◆ **Instructions to follow**
Set down exactly the lines of the listing below, please, beginning with the first and ending with the line that holds "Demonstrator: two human".

◆ **Dataset excerpt**

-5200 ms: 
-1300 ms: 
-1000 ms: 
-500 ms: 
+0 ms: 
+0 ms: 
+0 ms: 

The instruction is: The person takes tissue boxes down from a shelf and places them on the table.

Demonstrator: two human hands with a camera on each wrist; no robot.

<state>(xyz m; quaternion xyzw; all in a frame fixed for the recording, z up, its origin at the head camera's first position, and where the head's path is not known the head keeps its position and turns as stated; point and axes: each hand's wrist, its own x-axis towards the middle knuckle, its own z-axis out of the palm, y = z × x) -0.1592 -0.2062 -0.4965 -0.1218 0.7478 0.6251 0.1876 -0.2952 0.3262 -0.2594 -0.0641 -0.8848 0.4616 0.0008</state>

◆ **Response box**
-5200 ms: 
-1300 ms: 
-1000 ms: 
-500 ms: 
+0 ms: 
+0 ms: 
+0 ms: 

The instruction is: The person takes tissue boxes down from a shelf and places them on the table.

Demonstrator: two human hands with a camera on each wrist; no robot.

The output contains nothing further.